Work to be completed -
All that is wanted is the lines from the first line of the listing below through the line containing "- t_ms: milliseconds", written out exactly with pictures left out.

- Opening Delimiter -

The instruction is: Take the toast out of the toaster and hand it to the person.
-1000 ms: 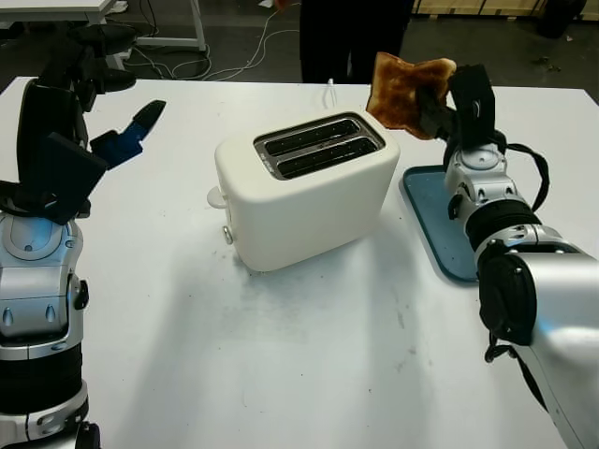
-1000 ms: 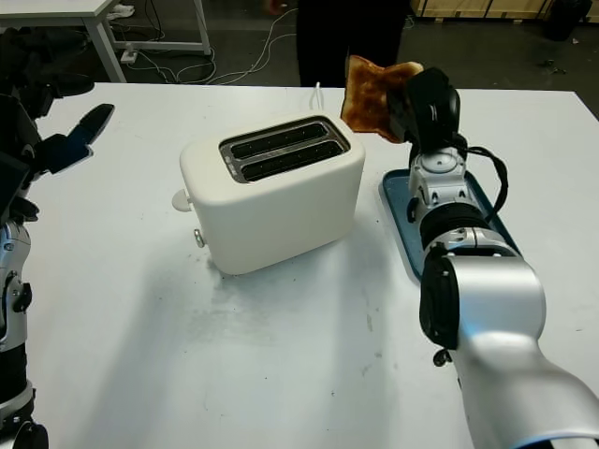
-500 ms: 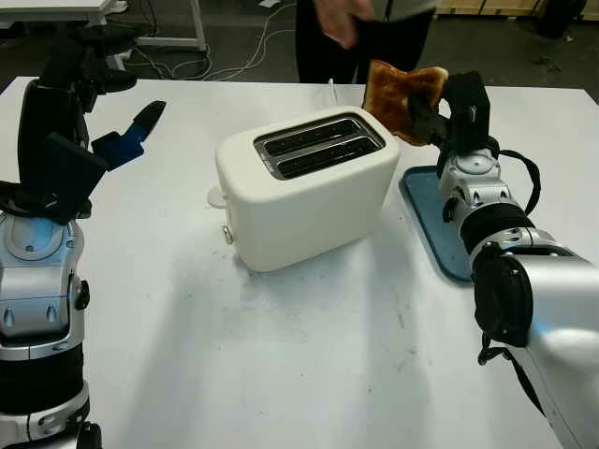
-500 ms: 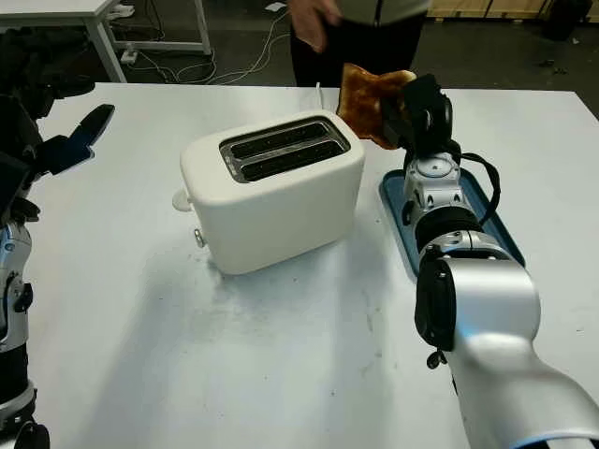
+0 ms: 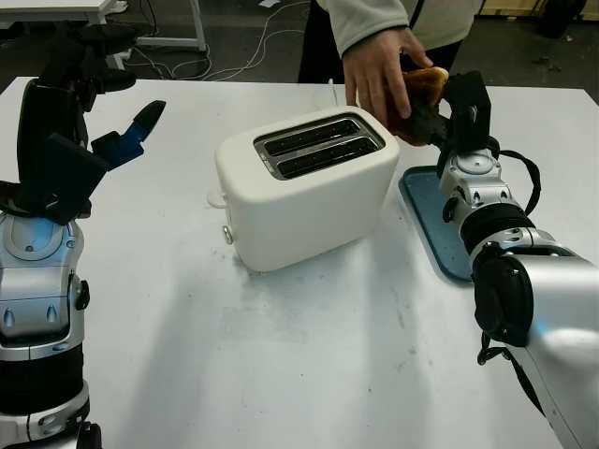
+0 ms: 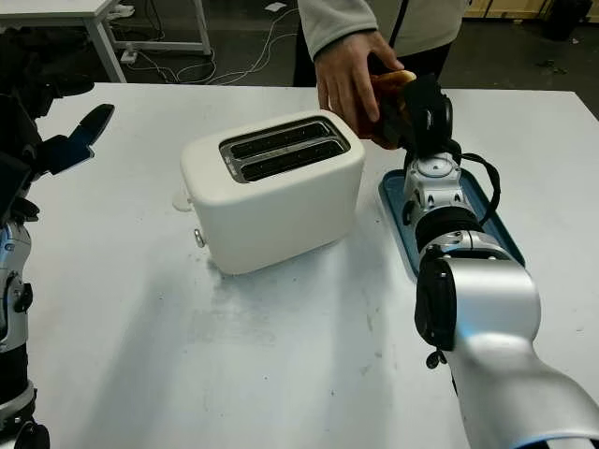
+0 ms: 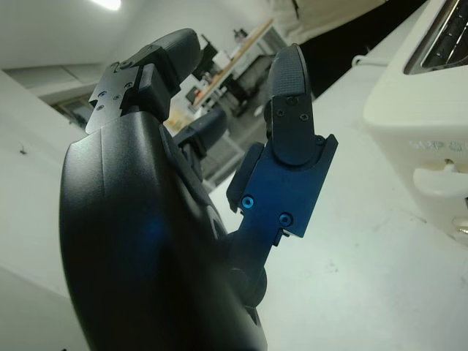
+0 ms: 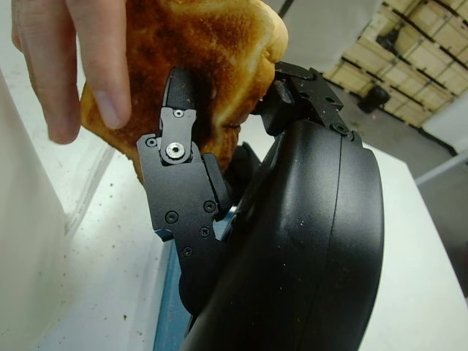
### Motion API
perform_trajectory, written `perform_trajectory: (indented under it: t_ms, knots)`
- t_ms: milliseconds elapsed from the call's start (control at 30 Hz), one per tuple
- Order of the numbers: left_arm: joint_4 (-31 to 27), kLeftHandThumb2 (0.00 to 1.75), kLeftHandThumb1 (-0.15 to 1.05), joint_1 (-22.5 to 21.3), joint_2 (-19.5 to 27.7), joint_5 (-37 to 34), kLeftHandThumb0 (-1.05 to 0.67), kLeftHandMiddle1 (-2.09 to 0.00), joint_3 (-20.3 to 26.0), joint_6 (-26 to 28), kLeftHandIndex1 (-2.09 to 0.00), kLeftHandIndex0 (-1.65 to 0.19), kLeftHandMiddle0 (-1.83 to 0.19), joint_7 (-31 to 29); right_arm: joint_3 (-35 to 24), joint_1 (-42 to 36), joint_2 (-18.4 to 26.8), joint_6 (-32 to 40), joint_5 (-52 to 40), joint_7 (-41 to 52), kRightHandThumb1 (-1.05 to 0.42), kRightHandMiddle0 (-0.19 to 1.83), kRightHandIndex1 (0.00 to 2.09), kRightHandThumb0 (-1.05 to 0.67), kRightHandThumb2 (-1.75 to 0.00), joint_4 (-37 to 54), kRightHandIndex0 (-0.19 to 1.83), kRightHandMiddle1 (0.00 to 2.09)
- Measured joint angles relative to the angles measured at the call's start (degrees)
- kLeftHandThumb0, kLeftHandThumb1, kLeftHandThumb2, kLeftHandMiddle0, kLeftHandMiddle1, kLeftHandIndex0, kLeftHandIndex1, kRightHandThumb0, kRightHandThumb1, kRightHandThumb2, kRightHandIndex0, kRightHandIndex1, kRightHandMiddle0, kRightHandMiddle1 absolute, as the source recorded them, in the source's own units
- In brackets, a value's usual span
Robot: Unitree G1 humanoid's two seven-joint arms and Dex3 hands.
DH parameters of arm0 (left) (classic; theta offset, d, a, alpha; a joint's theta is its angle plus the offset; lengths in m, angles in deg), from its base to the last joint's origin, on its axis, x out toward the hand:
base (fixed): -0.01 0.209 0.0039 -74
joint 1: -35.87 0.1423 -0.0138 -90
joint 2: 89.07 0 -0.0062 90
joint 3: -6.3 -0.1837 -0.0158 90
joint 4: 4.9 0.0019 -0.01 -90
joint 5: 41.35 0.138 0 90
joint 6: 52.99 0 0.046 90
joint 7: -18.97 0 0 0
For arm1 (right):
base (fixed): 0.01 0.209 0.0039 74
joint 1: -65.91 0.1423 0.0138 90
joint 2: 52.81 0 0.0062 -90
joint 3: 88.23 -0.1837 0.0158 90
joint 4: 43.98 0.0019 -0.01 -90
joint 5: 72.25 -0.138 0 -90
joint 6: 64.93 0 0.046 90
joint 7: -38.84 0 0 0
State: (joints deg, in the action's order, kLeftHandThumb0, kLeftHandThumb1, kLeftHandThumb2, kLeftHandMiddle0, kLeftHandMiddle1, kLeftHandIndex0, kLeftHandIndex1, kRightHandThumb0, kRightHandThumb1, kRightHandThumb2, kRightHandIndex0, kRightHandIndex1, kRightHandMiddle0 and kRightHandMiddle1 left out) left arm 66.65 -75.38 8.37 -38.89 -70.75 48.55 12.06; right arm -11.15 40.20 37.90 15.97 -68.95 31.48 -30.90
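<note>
Your right hand [image 5: 447, 103] is raised above the far right of the bench [image 5: 309, 355], just past the toaster [image 5: 304, 187], with its fingers [image 8: 179, 146] clamped on the toast [image 8: 212, 58]. The toast is in the air between the toaster and the blue tray [image 5: 438, 220]. A person's hand [image 5: 379, 70] reaches in from across the bench and has its fingers on the toast, covering most of the slice, so both hands touch it at once. The toaster stands in the middle of the bench, both slots facing up. Your left hand [image 5: 117, 140] is open, held up over the far left of the bench, well apart from the toaster
</note>
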Motion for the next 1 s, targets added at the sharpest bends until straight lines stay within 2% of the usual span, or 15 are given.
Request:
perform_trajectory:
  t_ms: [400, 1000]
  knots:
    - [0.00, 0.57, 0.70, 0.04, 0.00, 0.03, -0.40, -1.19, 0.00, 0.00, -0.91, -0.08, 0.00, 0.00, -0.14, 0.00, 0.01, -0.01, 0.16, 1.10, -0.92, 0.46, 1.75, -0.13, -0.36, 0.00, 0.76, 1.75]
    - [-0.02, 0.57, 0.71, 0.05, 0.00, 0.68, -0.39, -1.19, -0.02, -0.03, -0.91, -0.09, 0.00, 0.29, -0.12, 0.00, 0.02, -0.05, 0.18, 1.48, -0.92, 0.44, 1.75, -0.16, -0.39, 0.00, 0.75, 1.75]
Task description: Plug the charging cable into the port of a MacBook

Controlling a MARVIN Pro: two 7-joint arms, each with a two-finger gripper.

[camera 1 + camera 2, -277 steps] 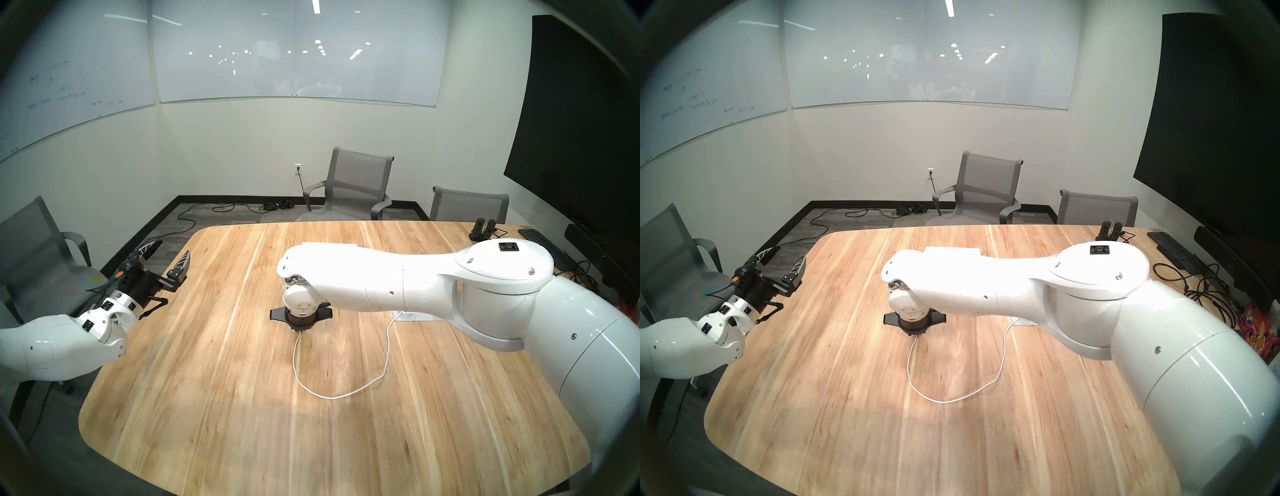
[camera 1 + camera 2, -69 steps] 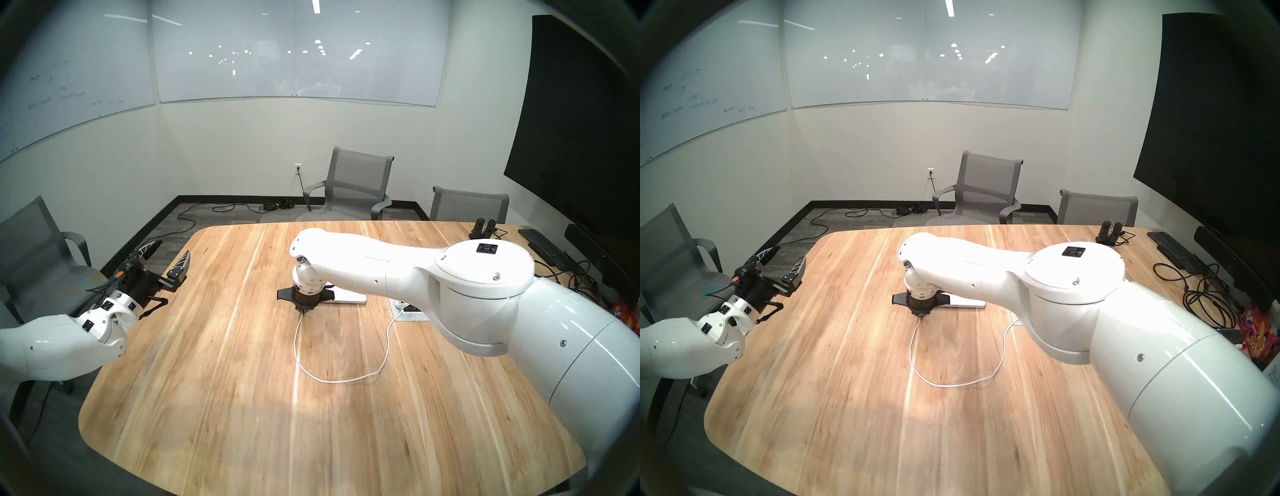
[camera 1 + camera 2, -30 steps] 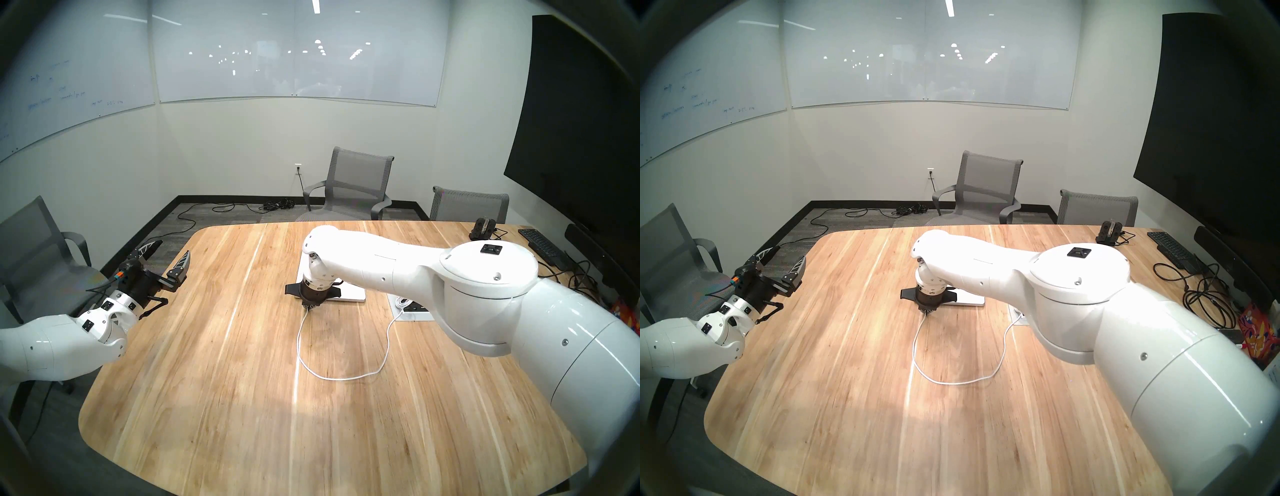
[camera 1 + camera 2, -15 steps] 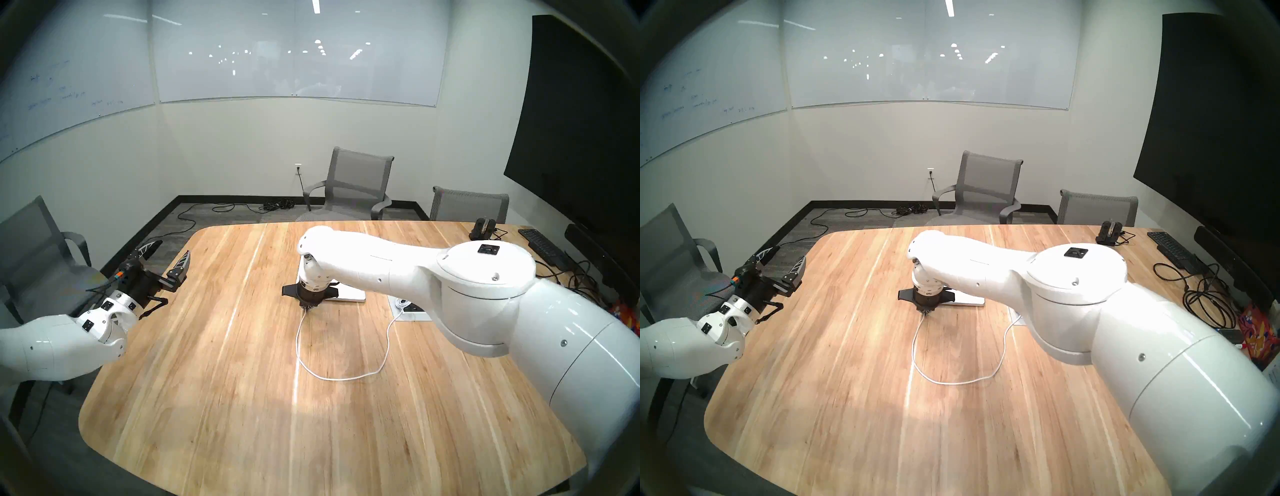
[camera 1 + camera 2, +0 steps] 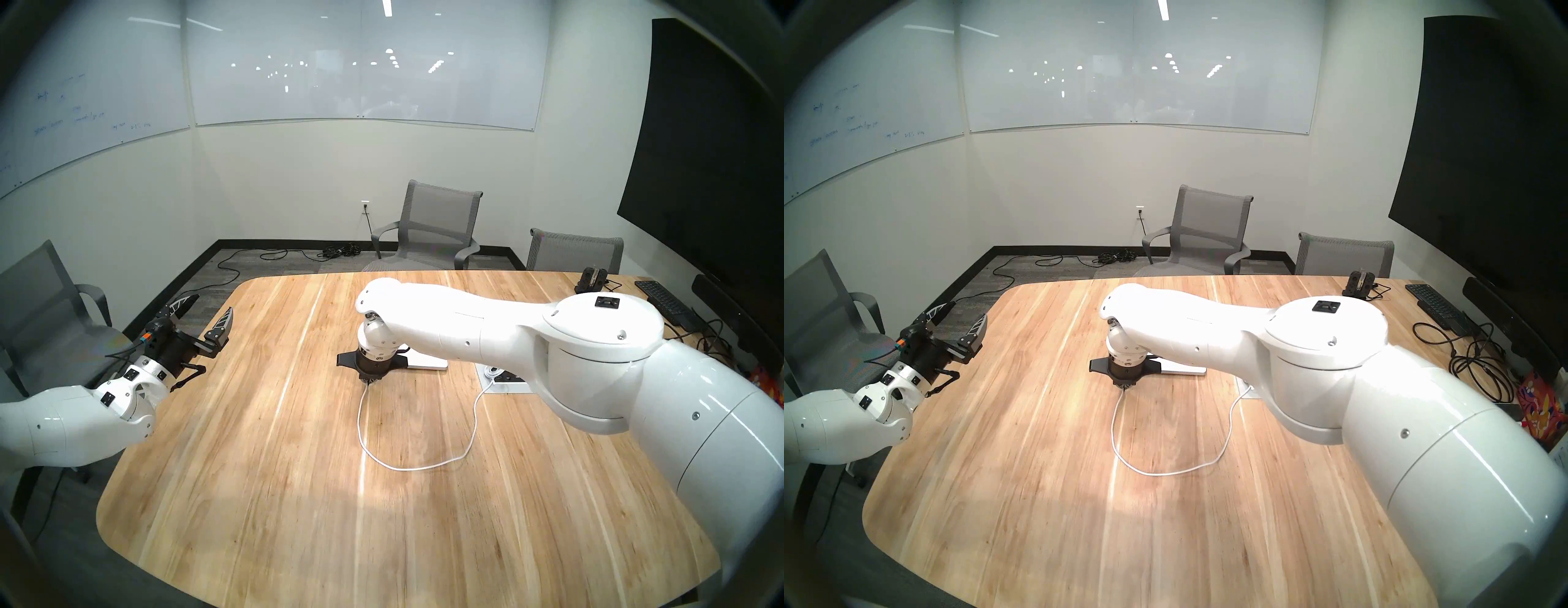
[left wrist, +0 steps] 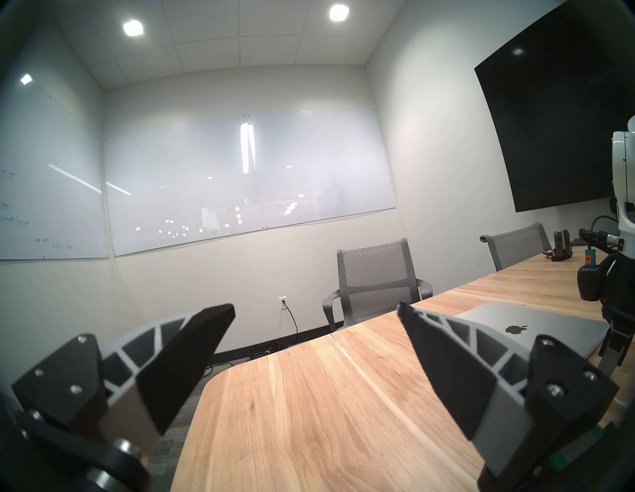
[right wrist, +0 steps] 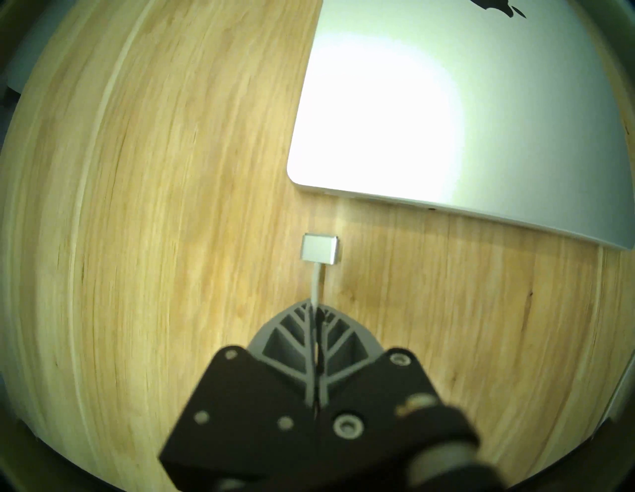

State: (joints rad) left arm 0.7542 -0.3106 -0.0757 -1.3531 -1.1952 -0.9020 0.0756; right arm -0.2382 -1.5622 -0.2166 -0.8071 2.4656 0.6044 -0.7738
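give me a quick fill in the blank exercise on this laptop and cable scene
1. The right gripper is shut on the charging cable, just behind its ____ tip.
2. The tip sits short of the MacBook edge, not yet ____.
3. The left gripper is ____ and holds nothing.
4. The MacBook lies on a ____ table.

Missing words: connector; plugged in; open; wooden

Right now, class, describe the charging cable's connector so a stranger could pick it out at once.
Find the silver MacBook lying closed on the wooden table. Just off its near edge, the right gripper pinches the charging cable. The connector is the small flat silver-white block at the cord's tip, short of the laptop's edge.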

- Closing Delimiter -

Result of this task -
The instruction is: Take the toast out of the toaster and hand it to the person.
-1000 ms: 
-1000 ms: 
-500 ms: 
-500 ms: 
+0 ms: 
+0 ms: 
+0 ms: 
+0 ms: 
### Motion API
perform_trajectory, written `perform_trajectory: (indented under it: t_ms, knots)`
- t_ms: milliseconds elapsed from the call's start (control at 30 Hz), one per tuple

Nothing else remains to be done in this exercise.